Outside my parents’ house, there was an ambulance and a police car. The sense of suspension, of absence, increased. As I walked up the front path I felt, as only once or twice before in my life, the gulf between what life was and what I had imagined it to be.
My father answered the door. He was babbling and drunk. I had never seen him lacking self-possession before and it concentrated my love. We held each other and then I realized, with a shock of relief, that I was going to be OK. I felt a strength between my shoulders that seemed to tell me I would hold together.

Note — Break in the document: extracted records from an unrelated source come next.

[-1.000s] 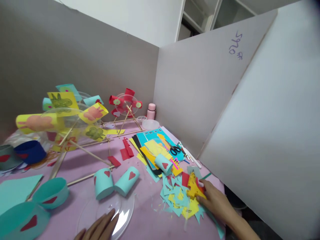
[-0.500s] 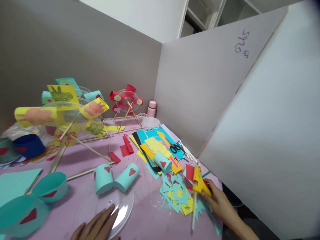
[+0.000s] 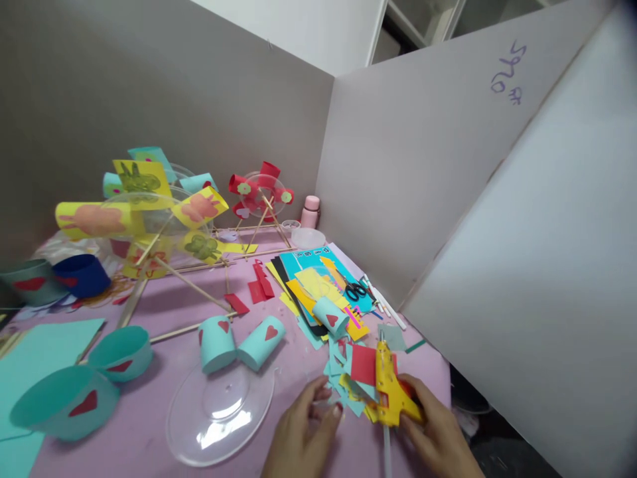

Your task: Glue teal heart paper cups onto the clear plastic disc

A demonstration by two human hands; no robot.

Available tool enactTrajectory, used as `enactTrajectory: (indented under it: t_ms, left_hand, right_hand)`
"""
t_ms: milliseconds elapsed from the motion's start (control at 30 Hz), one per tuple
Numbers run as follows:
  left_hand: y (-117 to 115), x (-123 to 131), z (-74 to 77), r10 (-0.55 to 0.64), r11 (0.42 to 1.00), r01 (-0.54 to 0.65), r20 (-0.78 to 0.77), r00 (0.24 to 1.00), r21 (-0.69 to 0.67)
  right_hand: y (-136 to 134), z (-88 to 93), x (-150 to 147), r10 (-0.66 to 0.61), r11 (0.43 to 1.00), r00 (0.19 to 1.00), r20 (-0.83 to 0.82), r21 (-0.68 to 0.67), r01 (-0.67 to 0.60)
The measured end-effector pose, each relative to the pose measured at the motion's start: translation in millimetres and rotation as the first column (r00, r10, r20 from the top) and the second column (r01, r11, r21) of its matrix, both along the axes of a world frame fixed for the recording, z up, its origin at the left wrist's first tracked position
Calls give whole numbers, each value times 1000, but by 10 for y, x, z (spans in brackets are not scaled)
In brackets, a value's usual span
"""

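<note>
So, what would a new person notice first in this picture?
Probably the big paper wheel with yellow cards, standing at the back left of the pink table. Then the yellow glue gun held in the right hand at the front, over a heap of paper scraps, with the left hand beside it.

My right hand (image 3: 435, 431) sits near the worktop's front right corner, fingers wrapped around the grip of the yellow glue gun (image 3: 389, 388), thumb along its side, wrist running off the front edge. My left hand (image 3: 303, 435) comes in over the front edge just beside it, palm down, fingers curled loosely, tips pointing toward the right hand, holding nothing.
</note>
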State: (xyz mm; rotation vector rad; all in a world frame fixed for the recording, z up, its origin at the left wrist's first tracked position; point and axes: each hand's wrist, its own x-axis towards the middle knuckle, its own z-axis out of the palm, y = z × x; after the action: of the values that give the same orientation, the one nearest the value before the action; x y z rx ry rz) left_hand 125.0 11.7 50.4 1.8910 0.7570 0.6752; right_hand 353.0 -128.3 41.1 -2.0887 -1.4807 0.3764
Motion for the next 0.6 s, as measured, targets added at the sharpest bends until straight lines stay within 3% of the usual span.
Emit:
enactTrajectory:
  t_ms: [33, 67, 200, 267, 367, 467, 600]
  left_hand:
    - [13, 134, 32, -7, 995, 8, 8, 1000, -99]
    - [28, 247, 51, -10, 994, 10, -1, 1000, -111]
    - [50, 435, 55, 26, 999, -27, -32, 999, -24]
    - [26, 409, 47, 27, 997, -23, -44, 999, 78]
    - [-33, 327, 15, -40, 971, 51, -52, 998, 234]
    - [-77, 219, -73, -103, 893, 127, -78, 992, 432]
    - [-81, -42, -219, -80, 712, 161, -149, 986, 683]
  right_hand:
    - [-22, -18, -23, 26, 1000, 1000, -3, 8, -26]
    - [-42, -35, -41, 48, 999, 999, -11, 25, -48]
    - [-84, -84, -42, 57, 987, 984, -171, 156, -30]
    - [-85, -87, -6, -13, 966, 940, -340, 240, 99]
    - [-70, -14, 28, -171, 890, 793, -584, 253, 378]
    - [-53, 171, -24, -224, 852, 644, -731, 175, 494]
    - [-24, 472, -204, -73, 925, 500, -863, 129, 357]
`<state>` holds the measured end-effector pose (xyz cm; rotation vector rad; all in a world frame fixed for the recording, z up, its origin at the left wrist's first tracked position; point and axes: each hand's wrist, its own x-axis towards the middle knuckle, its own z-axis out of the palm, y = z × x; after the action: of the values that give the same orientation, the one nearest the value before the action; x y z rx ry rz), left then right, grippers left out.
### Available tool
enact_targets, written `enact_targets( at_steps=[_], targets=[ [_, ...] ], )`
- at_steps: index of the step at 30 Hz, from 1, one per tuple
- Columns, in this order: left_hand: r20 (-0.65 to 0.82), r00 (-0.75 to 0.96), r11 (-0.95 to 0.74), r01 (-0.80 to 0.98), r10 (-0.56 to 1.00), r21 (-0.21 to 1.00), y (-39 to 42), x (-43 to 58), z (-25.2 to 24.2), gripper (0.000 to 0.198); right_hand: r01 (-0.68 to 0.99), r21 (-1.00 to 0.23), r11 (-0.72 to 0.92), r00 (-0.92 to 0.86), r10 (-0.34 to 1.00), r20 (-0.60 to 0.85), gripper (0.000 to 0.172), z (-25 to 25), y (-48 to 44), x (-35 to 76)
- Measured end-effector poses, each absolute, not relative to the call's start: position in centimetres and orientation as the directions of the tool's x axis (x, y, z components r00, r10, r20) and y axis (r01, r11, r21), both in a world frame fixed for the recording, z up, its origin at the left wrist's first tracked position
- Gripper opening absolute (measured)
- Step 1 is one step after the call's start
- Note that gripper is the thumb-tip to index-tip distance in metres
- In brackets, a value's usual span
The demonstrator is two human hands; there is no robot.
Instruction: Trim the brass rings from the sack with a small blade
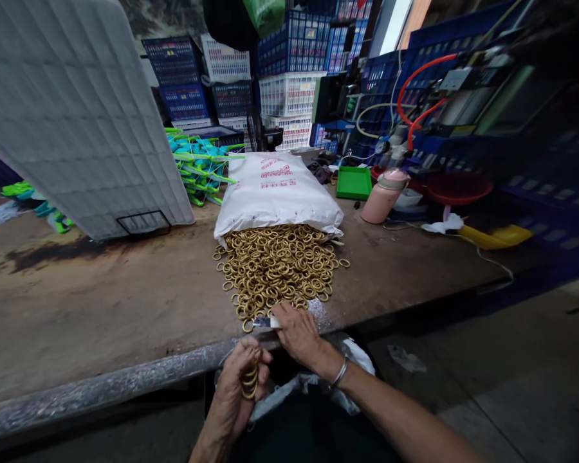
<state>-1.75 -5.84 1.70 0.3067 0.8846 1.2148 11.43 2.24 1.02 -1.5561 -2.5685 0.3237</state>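
Gold-coloured rings [280, 263] lie in a loose heap near the table's front edge, spilling from the open mouth of a white printed sack [275, 193]. My left hand [234, 386], in front of that edge, is closed around several of the same rings [249, 381], stacked side by side in the fingers. At the near side of the heap, my right hand [296, 331] grips a small flat-bladed tool [263, 321] with a pale part by the fingers. Its blade points left, close to a ring; its exact kind is unclear.
A grey ribbed plastic panel [87, 128] stands at the left, beside green and blue plastic pieces [200, 164]. Behind the sack are stacked crates [292, 96]. A green tray [354, 182], pink bottle [385, 196] and red-hosed machine [468, 96] are at the right. A lined container [359, 357] sits below the edge.
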Motion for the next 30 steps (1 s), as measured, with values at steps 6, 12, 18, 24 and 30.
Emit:
enact_targets(
  at_steps=[6, 12, 18, 24, 30],
  targets=[
    [-0.478, 0.117, 0.38, -0.777, 0.87, 0.502, -5.3, -2.5, 1.0, 0.019, 0.875, -0.189, 0.445, -0.452, 0.892, 0.004, 0.022, 0.4, 2.8, 11.0],
    [-0.467, 0.003, 0.321, -0.73, 0.884, 0.604, -4.1, -2.4, 1.4, 0.023, 0.833, -0.363, 0.419, -0.443, 0.896, 0.017, 0.019, 1.0, 3.4, 11.8],
    [-0.37, -0.154, 0.268, -0.449, 0.916, 0.852, -2.9, -1.6, 1.6, 0.041, 0.466, -0.849, 0.25, -0.548, 0.834, -0.056, 0.016, 3.2, 2.9, 12.5],
    [-0.396, -0.127, 0.351, -0.278, 0.909, 0.894, -2.8, -1.0, 1.3, 0.034, 0.233, -0.972, 0.025, -0.568, 0.815, -0.115, 0.01, 3.0, 2.3, 12.5],
    [-0.395, -0.155, 0.349, -0.259, 0.905, 0.901, -3.0, -0.7, 1.5, 0.035, 0.266, -0.964, -0.006, -0.526, 0.837, -0.15, 0.018, 1.9, 1.8, 12.3]
  ],
)
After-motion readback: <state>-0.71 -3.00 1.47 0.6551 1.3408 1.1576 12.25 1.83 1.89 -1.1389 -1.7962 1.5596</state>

Everything blurred into two or three scenes, out of focus, at least in my memory. Jack was telling me that she was still beautiful, she still looked beautiful, and that he loved her. Oh, I loved my Jeannie, he said again and again, sometimes staring at me as if he were making a surprise announcement that needed my acknowledgement to make it true. I loved my Jeannie. He rocked back and forth at the dining-room table. Sometimes he would modify his recital to Why, Jeannie, why? His head rested on his crossed arms. James, who had arrived minutes after me, sat several feet away. I gazed silently at ornaments and furniture, picking over fine details of the act, like a husband betrayed by his wife.
The ambulancemen began bringing my mother’s body down the stairs. I didn’t look. I hid at the back of the house while the thudding footsteps carried away Jean.
The wider family began to arrive. Some of them we hardly saw at all nowadays. I had a sense of a hidden, denied bond suddenly exposed and reasserted. These were people I thought I had nothing in common with, people from Barratt-like homes on Green Belt estates whom I had patronized, not always secretly. Now I saw that I was them, and that all the stucco terraces in Notting Hill and all the university degrees in the world formed into a moat could not deny that connection. And as we hugged each other, I was glad of it, for once. To know who I was, for a rare moment, was a comfort instead of an embarrassment.